Glenn Beck’s rally fallout
Glenn Beck ruffled some feathers last week with his public rally in Jerusalem. The comment continues: “All entertainment goes in cycles and, for now at least, Beck seems to be in decline,” said Joe Gandelman at The Moderate Voice. Still, that didn’t stop him from running the event. “Lacking in chutzpah has never really been Beck’s problem—and in his speech on the night of Aug. 24, it certainly showed,” said Michael A. Cohen at Foreign Policy. Yet some walked away impressed with the man’s message. “Beck is rare, because he refuses to bow to the intellectual intimidation and groupthink that plagues the discourse on Israel in Israel itself and throughout the world,” said Caroline B. Glick in The Jerusalem Post. Or maybe this whole thing was just a “distraction” from what’s really going on.
Who should lead the GOP?
It looks like Republican Jews are more and more impressed with Gov. Rick Perry, which could help get him elected next fall. But he may still have to “soften the edges” and figure out how to better pander to these constituents when it comes to the much-debated topic of Israel. It could be Rep. Michele Bachmann who poses the biggest threat, though, as American Jews are confusing her for being Jewish, reported the New York Post. “Doesn’t every American Jew know that -mann names are invariably non-Jewish?” joked The New Republic’s Jonathan Chait. Some believe that this report was overblown, After all, “Jewish donors aren’t fools, and they know the candidate doesn’t share their faith,” said Margaret Hartmann at Jezebel.

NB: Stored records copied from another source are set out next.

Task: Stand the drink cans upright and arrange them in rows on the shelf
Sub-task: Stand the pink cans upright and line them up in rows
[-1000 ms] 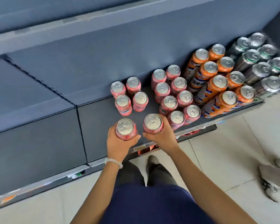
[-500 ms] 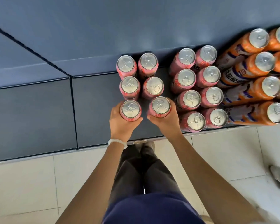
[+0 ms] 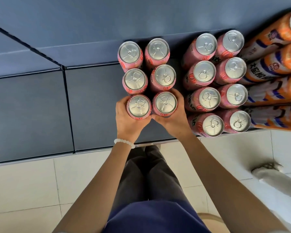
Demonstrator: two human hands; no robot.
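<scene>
Centrally, the left hand (image 3: 128, 122) grips 1 upright pink aluminium can (image 3: 138, 106) and the right hand (image 3: 173, 119) another pink can (image 3: 165, 103) on the dark grey shelf (image 3: 94, 101).

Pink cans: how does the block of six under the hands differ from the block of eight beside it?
The six-can block stands three rows deep; the eight-can block stands four rows deep and reaches nearer the shelf edge. The six-can block's front pair is gripped, one can by the left hand, one by the right hand; nothing touches the eight-can block. Both are upright pink cans, two columns wide.
</scene>
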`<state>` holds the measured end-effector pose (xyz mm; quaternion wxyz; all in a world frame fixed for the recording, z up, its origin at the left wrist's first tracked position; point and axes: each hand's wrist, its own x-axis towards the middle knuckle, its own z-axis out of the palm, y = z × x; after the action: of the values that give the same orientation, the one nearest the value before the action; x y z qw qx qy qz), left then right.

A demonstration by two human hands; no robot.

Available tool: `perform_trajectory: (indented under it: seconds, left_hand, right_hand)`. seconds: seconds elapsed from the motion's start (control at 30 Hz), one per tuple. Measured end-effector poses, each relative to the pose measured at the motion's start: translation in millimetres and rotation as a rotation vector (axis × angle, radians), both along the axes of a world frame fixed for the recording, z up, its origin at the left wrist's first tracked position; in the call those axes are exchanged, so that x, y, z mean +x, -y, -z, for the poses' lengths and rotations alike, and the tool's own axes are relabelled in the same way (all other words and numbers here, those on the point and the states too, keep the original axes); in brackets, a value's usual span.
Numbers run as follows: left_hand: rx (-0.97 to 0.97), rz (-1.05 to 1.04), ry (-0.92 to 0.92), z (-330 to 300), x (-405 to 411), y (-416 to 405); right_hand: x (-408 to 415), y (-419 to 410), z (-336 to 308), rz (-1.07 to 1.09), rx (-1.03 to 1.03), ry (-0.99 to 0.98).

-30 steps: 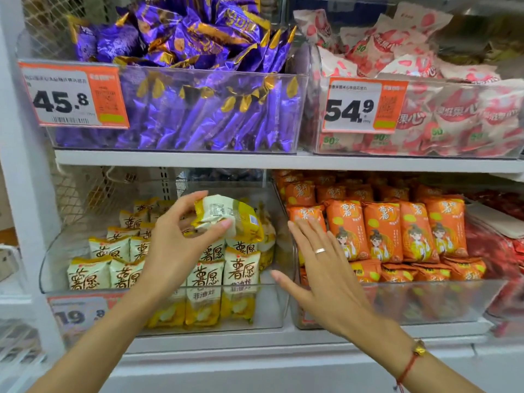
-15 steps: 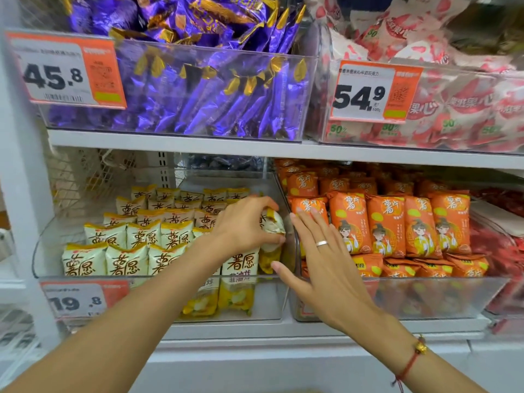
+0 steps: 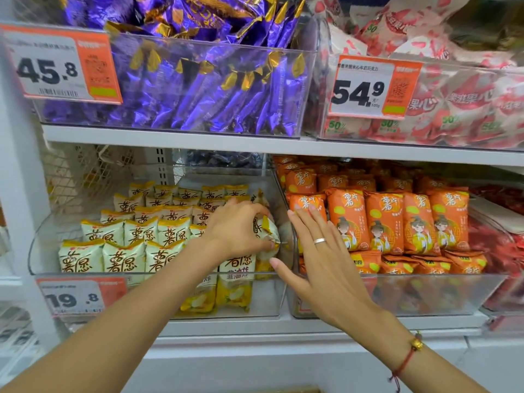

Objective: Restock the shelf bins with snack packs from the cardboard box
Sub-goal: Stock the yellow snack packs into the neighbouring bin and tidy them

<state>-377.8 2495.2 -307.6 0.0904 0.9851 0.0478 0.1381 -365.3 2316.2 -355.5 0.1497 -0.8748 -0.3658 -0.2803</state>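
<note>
Fingers of the left hand [image 3: 235, 231] are pinching a yellow-and-white snack pack [image 3: 268, 232], holding it at the right end of the clear bin [image 3: 158, 293] on the lower shelf, against the bin's right wall. Rows of matching packs [image 3: 141, 245] are standing at nine o'clock from it. At three o'clock, the right hand [image 3: 320, 259] is lying flat with fingers straight and slightly spread, resting against the edge where that bin meets the neighbouring bin of orange packs [image 3: 397, 219]. At twelve o'clock, on the upper shelf, purple packs [image 3: 198, 89] are filling another bin.
</note>
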Motion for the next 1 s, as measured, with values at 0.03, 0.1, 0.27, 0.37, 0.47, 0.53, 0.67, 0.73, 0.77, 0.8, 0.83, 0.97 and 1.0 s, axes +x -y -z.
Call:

A Nevada politician’s gaffe
Congressional candidate Kate Marshall last week sent her staff a memo that contained a list of reasons why it would be “useful” for the Democrat to support Israel, according to reports. Will this hurt her in her special election? She already had a tough road ahead of her, trying for a seat that hasn’t gone Democrat for decades. As far as gaffes go, this is truly bad, said Jadedbypolitics at Unified Patriots. “I know that humans are fallible,” the blogger said, but this is a “purely hateful and disgusting action.” It’s the fact that she needed these notes at all, said Moe Lane at RedState, that’s so bad. “’I’m sorry: the most reasonable interpretation of the situation is that this was to get Kate Marshall herself up to speed. Which is… an incredibly depressing, if at least mildly searing, indictment of the Democratic party leadership’s priorities.”
Israel woos Hollywood
Israel wants more movies shot there, so the country is promising better tax breaks, terror attack insurance, and handouts of up to $400,000 to bring more movie producers to the promised land. “It’s absurd. Movies set in Jerusalem are filmed in Malta, Morocco and Greece,” one Israeli film director was quoted as saying. Tel Aviv and Haifa are also working on similar tactics to get into the multi-million dollar business. But that might not be such a good thing, warned Dovid Efune at The Huffington Post. “Hollywood’s attention span is limited; a film never captures a complete picture, when the lone ranger rides off into the sunset, the happy couple embrace or the enemy is vanquished, and the credits begin to roll, what happens next is rarely explored, the viewers move on.”